Alighieri, Isabetta (Betta)
Figlia di Bellino, una delle cinque che questi, morendo in S. Giovanni in Persiceto (1299), lasciò, per volontà espressa nel testamento, sotto la tutela congiunta della moglie Guccia del fu Guccio dei Farolfi da Monte S. Savino, e del vecchio amico fiorentino Vanni di Importuno degli Importuni, anch'egli trasferitosi a Persiceto e suo socio in affari di prestito. Inoltre Bellino lasciò a lei, come ad altre tre delle cinque figlie, la somma di 300 lire in bolognini.

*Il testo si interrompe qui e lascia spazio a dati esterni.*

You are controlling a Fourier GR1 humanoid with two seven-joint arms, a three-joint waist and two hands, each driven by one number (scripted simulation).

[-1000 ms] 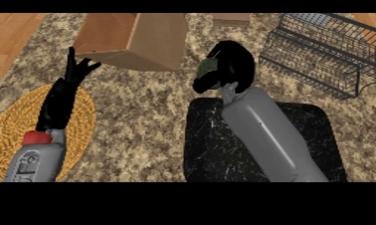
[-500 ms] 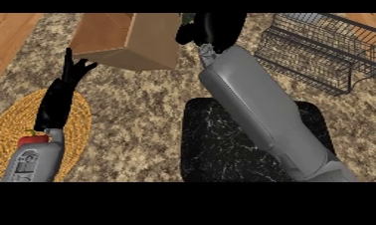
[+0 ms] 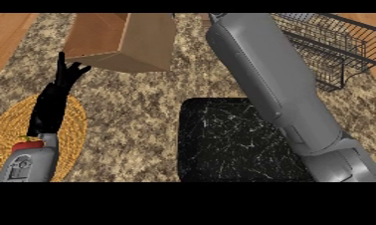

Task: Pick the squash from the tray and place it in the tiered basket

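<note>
While the dark tray (image 3: 235, 139) at five o'clock lies bare, the left hand (image 3: 62, 82) rests open at nine, right hand out of view.

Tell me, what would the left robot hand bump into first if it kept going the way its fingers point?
Probably the brown cardboard box. The left robot hand points up and away across the counter, and the box's lower edge lies just past its fingertips, though depth is unclear.

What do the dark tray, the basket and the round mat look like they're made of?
The tray looks like polished black stone, perhaps marble, judging by its thin white veins. The basket seems to be dark metal wire, an open grid. The round mat looks like woven straw, golden and ridged.
</note>
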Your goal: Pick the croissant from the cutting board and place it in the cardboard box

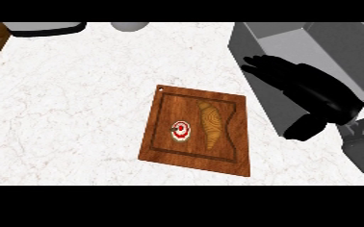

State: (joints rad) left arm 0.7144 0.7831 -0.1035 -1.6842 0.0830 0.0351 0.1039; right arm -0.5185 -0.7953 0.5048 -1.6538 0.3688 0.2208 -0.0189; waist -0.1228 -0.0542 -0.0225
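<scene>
Croissant [211, 125] on cutting board [162, 133]; robot hand [302, 84] apart

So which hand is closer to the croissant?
The right hand. It hangs up and to the right of the croissant, past the cutting board's edge and not touching it. The left hand does not show at all.

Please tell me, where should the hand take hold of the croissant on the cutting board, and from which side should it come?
Probably from above, across the middle of the croissant. It lies flat and long, nearly parallel to the cutting board's long edges, thickest mid-length with tapering ends. The right hand is nearer; the small red-and-white item lies close on the croissant's left.
</scene>
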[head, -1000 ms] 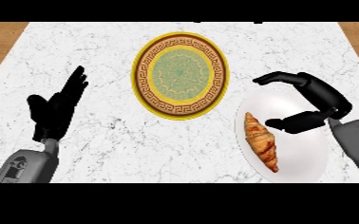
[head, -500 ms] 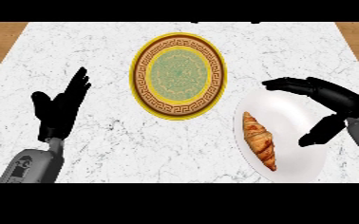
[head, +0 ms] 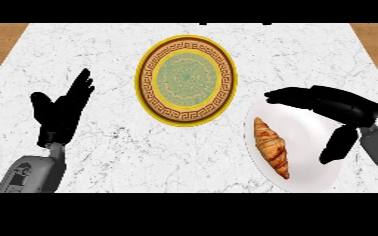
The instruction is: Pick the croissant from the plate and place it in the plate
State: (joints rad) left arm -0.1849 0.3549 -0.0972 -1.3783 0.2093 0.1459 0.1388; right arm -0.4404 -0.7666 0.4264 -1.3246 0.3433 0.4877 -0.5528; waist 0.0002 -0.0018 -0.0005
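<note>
A golden-brown croissant (head: 271,147) lies lengthwise on a white plate (head: 308,135) at the lower right of the counter. My right hand (head: 334,109) hovers over that plate, to the right of the croissant, fingers spread forward and thumb hanging down, open and not touching the pastry. A second plate (head: 187,80) with a yellow rim, brown patterned band and green centre stands at the middle of the counter, with nothing on it. My left hand (head: 60,111) rests open at the left, fingers up.
The white marble counter top (head: 111,45) spans the view. Wooden floor (head: 11,34) shows past its far left and far right corners.
My right hand has moved down and right over the white plate and its thumb has swung down. The left hand, croissant and plates stay put.
</note>
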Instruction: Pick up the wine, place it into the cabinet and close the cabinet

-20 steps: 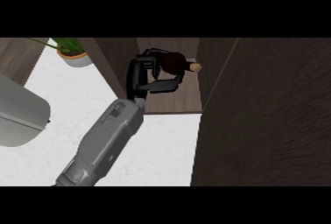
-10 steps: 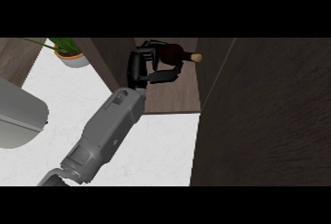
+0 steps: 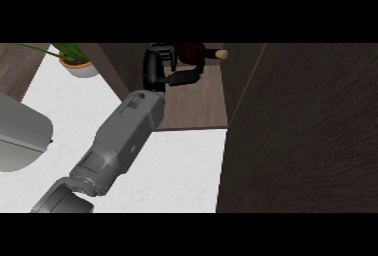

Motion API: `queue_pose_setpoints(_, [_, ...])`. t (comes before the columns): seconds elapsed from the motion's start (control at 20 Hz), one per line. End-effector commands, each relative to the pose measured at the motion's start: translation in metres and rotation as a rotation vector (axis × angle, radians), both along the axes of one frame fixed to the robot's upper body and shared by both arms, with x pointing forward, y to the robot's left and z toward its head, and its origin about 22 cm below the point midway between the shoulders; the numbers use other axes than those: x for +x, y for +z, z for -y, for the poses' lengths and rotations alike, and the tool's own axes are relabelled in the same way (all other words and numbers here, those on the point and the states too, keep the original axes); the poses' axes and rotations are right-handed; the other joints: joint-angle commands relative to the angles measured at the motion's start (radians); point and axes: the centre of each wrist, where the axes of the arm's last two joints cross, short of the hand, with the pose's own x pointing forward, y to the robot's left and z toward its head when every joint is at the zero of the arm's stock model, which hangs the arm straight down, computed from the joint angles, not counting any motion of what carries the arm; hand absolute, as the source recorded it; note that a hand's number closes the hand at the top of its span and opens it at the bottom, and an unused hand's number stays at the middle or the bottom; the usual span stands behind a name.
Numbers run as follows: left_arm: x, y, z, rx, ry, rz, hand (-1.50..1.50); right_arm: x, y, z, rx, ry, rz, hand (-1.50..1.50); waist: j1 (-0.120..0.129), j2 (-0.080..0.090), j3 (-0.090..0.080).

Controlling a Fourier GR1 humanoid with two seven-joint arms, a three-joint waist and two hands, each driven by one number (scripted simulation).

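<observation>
The one visible hand is curling round the wine inside the cabinet, risking tipping it on release, while the open door is waiting beside it.

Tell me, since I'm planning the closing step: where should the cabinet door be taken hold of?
Take the door by its free edge beside the opening, coming from the shelf side. It stands swung open as a tall flat panel; no handle shows, so straight fingers pushing its face may suit better.

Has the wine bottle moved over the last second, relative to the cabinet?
Yes. The wine bottle, held in the hand, has gone farther back along the cabinet's shelf, toward the view's top.
</observation>
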Motion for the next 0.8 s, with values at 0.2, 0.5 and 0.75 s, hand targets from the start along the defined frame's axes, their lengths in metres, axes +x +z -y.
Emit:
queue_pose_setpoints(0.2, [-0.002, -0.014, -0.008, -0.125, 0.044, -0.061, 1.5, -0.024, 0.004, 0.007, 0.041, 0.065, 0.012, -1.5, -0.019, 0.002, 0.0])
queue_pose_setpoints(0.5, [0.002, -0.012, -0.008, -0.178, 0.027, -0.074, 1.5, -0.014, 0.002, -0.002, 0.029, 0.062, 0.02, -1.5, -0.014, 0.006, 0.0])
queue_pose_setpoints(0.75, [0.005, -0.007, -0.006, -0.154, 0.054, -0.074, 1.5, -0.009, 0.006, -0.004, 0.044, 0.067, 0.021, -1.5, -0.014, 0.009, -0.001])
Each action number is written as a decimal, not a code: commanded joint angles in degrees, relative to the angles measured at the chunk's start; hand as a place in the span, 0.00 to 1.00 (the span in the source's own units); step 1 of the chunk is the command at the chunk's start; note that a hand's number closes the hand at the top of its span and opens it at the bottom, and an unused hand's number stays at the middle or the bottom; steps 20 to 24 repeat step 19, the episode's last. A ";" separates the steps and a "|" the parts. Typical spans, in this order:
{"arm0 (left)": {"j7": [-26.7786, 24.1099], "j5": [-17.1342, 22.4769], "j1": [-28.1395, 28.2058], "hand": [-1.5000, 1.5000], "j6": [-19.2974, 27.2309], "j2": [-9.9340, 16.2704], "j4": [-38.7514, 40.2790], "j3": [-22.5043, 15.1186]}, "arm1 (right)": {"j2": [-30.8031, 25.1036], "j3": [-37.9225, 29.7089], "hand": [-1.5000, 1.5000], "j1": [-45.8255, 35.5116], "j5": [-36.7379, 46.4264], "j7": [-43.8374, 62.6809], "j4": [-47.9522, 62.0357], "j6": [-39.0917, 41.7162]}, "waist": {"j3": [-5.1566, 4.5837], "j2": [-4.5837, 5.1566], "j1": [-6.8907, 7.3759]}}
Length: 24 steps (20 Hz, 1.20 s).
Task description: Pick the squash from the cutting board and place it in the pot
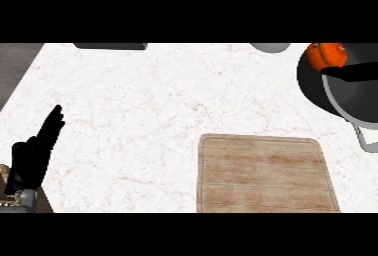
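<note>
In the pot point(347, 97), squash point(325, 54) far from left hand point(35, 156).

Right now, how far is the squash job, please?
Done: the cutting board is bare, and the orange squash sits inside the dark pot at the upper right. In hand: nothing; the left robot hand rests open at the left edge. The right robot hand is not in view. Nothing obvious remains.

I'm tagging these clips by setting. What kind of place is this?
Most likely a kitchen counter: a white marble-look worktop with a wooden cutting board on it and a dark pot at the right edge, an orange squash at its rim.
</note>
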 commanded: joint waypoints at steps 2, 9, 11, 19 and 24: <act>-0.06 0.61 -0.49 0.50 -0.03 -0.04 0.67 1.12 | 1.58 -4.88 0.00 1.09 -10.13 -8.16 0.18 17.22 | 0.12 -0.01 -0.94; -0.60 0.76 0.82 0.50 -0.37 0.79 -0.64 2.15 | -7.02 -5.25 0.00 3.51 -16.04 -0.57 0.55 31.98 | 0.15 0.10 -0.67; 0.14 0.27 -0.96 0.50 -0.73 0.65 0.68 1.47 | -6.44 -4.69 0.00 4.38 -17.18 -0.09 -0.08 33.50 | 0.17 0.45 -0.98; -0.52 -0.36 0.43 0.50 0.11 -1.40 -0.92 -0.13 | -9.64 -5.81 0.00 10.17 -22.51 1.44 -0.84 37.42 | 0.52 1.13 0.02; -0.52 -0.36 0.43 0.50 0.11 -1.40 -0.92 -0.13 | -9.64 -5.81 0.00 10.17 -22.51 1.44 -0.84 37.42 | 0.52 1.13 0.02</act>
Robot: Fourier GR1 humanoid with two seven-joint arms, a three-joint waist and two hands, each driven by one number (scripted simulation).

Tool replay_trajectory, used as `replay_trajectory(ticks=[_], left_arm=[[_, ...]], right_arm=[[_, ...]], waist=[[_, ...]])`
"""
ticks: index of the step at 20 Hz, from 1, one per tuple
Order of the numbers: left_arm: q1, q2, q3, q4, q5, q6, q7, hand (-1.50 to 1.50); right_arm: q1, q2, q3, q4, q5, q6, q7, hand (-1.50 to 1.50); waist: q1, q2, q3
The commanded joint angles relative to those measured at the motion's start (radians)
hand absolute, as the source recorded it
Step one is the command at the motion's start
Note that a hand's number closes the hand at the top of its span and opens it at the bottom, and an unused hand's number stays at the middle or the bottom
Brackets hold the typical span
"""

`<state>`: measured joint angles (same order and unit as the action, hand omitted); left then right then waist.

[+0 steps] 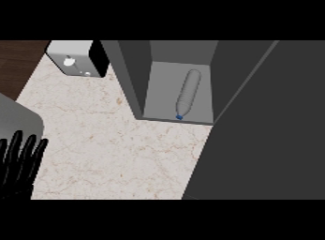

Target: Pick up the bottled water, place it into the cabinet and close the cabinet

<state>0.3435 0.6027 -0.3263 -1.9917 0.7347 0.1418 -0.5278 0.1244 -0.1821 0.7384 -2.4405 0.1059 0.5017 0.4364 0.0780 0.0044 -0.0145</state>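
We see cabinet (140, 79) open; bottle (188, 93) lying inside on its floor, blue cap toward front edge. Left hand (12, 164) well apart, down-left of cabinet; fingers straight, spread, holding nothing. Door (275, 126) stands ajar at right.

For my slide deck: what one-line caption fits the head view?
Water bottle lies inside the open cabinet; left hand rests open at the lower left.

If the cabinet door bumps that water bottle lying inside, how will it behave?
The bottle lies on its side in the cabinet, so its round body would probably roll. It looks slim and likely light. The blue cap sits near the front edge.
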Motion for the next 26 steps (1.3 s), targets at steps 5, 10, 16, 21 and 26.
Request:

Andò in moglie nel 1307 al bolognese Iacopuzzo del fu Mino del Marcegoni della Cappella di S. Michele di Mezzoforo, e il 28 giugno gli consegnò come dote le 300 lire lasciatele dal padre, in maniera piuttosto contorta che è possibile ricostruire. Non essendo facile avere quei danari dai fratelli, essa cedette i suoi diritti su quella somma alla madre Guccia, appunto per il prezzo di 300 lire. Questo matrimonio, fatto mentre Iacopuzzo era ancora minorenne, durò pochissimo, e la donna subito dopo la morte del marito convolò a nuove nozze con Raimondo da Sala, al quale generò tre figli: Certano, Bartolomeo e Francesca. Anche queste seconde nozze ebbero breve vita. Raimondo era ancora vivo agli 8 di aprile 1320, quando suo cognato Francesco vendette la sua metà di una casa in Persiceto, di cui l'altra metà apparteneva a I., la quale doveva averla affittata a un Pietro del fu Guido merciaio. Rimasta vedova, la donna dettò ad Avvocato da Persiceto il proprio testamento, nel quale istituì eredi universali i maschi e lasciò alla piccolina la metà della casa in Persiceto. Deceduta anche I., prima del 4 marzo 1321, rimase nutritor et educator dei piccoli il consorto Bartolomeo del fu Frullano da Sala, per iniziativa del quale il giudice del podestà di Bologna assegnò come tutore di quei minori Viviano, detto Vano, di Nicolò " de Aposa ". Questi, come si conveniva a un tutore, compì gli atti inerenti, come l'accettazione dell'eredità e l'inventario dei beni dei pupilli. In questi documenti comproprietaria della casa in Persiceto è detta la vecchia Guccia, vedova di Bellino. L'inventario dei beni dei maschi enumerava solo poche e misere suppellettili.
Bibl. - G. Livi, D. in Bologna, Bologna 1918, IV, cap. IV; ID., D. e Bologna, ibid. 1921, n, cap. H; Piattoli, Codice 55, 57, 76, 102, 122, 127-130.